Langdon aguantó lo que le parecieron diez segundos eternos, hasta que finalmente apartó con brusquedad el brazo. «¡Basta!». Tenía que reconocer, no obstante, que ahora se sentía más fuerte y despierto; el dolor que sentía había eclipsado por completo el entumecimiento de la cabeza.

—Bien —dijo ella. Tras cerrar el grifo, le secó el brazo con una toalla limpia y le puso un pequeño vendaje en la herida. Mientras lo hacía, a Langdon le distrajo algo que acababa de advertir y que le entristeció muchísimo.

Durante casi cuatro décadas había llevado un reloj de Mickey Mouse; una edición de coleccionista que le habían regalado sus padres. El rostro sonriente de Mickey y sus brazos en continuo movimiento siempre habían sido para él un recordatorio diario de que debía sonreír con más frecuencia y tomarse la vida un poco menos seriamente.

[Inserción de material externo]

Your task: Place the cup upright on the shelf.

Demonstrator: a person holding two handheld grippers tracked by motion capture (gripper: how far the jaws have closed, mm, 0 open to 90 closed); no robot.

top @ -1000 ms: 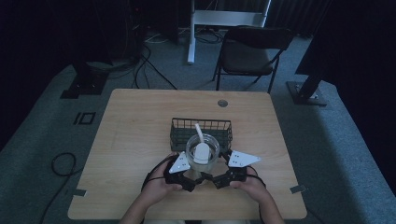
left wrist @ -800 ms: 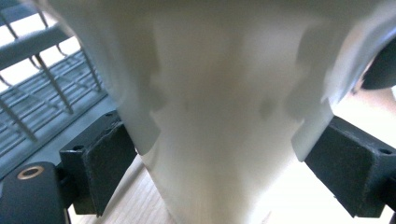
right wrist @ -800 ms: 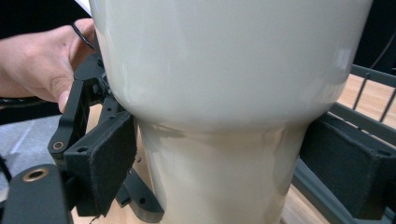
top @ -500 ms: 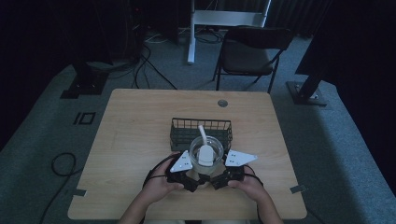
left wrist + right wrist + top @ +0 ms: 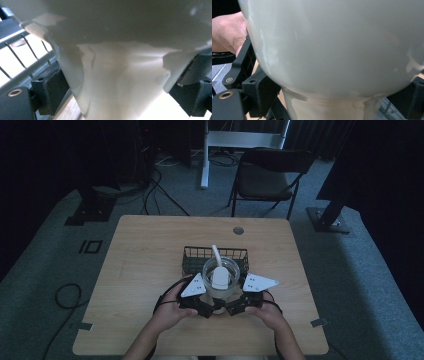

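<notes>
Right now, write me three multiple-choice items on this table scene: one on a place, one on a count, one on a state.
1. Where does the wire basket stand?
A. Just beyond the bowl
B. On the chair
C. On the floor

2. How many grippers close in on the bowl?
A. None
B. One
C. Two

3. How does the white spoon sit?
A. Flat on the table
B. In the bowl, handle over the rim
C. Hung on the basket

Answers:
1 A, the high view puts the basket behind the bowl.
2 C, the left gripper and right gripper flank it, each gripper view showing its fingers beside the stem.
3 B, its handle sticks out toward the basket.
</notes>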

—Mi… reloj —tartamudeó—. ¡No está! —Sin él, de repente, se sintió incompleto—. ¿No lo llevaba cuando llegué al hospital?

Sienna se lo quedó mirando con incredulidad, desconcertada por el hecho de que a él le preocupara algo tan trivial.

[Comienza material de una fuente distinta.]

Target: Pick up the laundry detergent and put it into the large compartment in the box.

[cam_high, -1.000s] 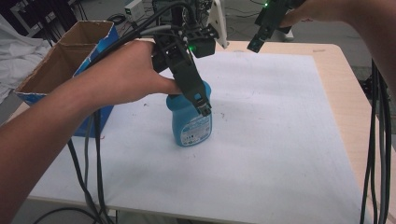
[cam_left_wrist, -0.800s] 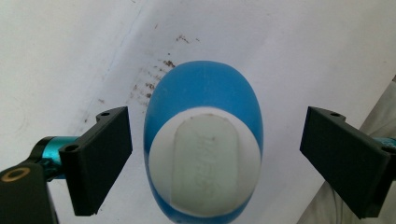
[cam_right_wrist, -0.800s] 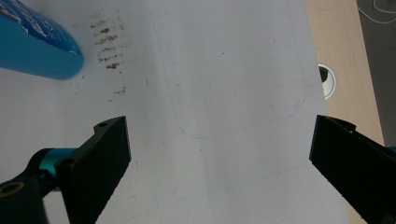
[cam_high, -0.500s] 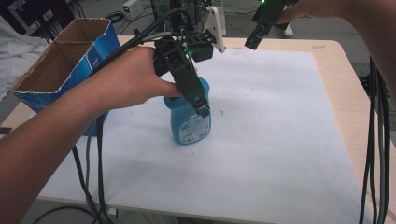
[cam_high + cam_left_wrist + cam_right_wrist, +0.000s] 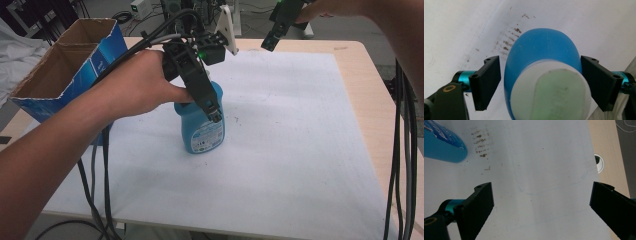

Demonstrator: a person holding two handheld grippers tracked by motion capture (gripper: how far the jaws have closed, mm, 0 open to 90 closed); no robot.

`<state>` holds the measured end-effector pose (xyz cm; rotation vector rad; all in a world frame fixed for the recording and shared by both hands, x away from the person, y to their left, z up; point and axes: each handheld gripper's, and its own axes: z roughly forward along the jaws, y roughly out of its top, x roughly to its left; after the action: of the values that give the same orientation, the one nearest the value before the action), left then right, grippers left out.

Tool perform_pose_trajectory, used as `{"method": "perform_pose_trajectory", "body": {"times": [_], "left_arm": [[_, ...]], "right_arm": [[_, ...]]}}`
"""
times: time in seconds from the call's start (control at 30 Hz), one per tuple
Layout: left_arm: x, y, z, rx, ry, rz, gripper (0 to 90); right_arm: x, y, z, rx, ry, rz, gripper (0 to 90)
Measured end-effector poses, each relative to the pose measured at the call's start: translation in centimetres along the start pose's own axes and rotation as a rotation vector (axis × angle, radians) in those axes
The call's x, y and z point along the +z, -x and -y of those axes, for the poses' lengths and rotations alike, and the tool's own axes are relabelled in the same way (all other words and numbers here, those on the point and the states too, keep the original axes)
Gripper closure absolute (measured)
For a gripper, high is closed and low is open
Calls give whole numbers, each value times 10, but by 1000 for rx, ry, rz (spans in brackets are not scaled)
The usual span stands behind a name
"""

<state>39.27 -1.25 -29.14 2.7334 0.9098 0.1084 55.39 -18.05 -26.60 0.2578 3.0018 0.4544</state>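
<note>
A blue bottle (image 5: pixel 202 132) with a white cap stands upright on the white sheet (image 5: pixel 290 140), left of the middle. My left gripper (image 5: pixel 212 112) comes down over its top, held by a hand from the left. In the left gripper view the bottle (image 5: pixel 541 47) sits between the jaws of the left gripper (image 5: pixel 540 82). The jaws have just been closing. One jaw meets the bottle's side and a thin gap remains at the other. My right gripper (image 5: pixel 272 40) hangs at the far back. In its own view the right gripper (image 5: pixel 541 205) stands wide open over bare sheet, with the bottle (image 5: pixel 441 145) at the upper left.
An open cardboard box (image 5: pixel 65 65) with blue sides stands at the table's left edge. Bare wooden table (image 5: pixel 365 65) shows to the right of the sheet, with a round cable hole (image 5: pixel 599 163). Black cables (image 5: pixel 400 150) hang at the right, and others (image 5: pixel 100 170) trail under the left forearm.
The left hand and gripper have shifted only slightly at the bottle's top. The bottle and the right gripper stay where they were.
</note>
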Motion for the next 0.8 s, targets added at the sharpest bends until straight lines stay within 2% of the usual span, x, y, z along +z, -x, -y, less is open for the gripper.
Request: {"method": "perform_pose_trajectory", "body": {"times": [0.2,0.5,0.8], "left_arm": [[1,0,-1,-4,-6,10,229],[1,0,-1,-18,-4,1,305],[3,0,0,-24,-1,-9,323]], "right_arm": [[0,0,0,1,2,0,44],[1,0,-2,0,3,-2,44],[1,0,-2,2,3,-2,44]]}}
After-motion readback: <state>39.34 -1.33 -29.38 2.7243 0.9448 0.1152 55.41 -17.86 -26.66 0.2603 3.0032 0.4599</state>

—No recuerdo ningún reloj. Lávate un poco; volveré en unos minutos y pensaremos un modo de conseguir ayuda. —Se dio media vuelta, pero se detuvo en la entrada y miró su reflejo en el espejo—. En mi ausencia, te recomiendo que pienses bien por qué razón hay alguien que quiere matarte. Imagino que es la primera pregunta que te harán las autoridades.

—Espera, ¿adónde vas?

—No puedes hablar con la policía medio desnudo. Voy a buscarte algo de ropa. Mi vecino tiene más o menos tu talla. Está de viaje y me dio la llave para que le diera de comer a su gato. Me debe una.

Tras lo cual, se marchó.

Robert Langdon se dirigió hacia el diminuto espejo del baño. Apenas reconoció a la persona que le devolvía el reflejo. «Alguien quiere matarme». En su mente, todavía podía oír la grabación de sus balbuceos delirantes.

«Very sorry. Very sorry».

Langdon volvió a hurgar en su memoria por si recordaba algo más, lo que fuera. Nada. Lo único que sabía era que estaba en Florencia y que tenía una herida de bala en la cabeza.

Al ver sus fatigados ojos en el espejo, se preguntó si en algún momento se despertaría en el sillón de lectura de su casa, con una copa vacía en una mano y un ejemplar de Almas muertas en la otra, tras lo cual se recordaría a sí mismo que no debía mezclar nunca Bombay Sapphire y Gógol.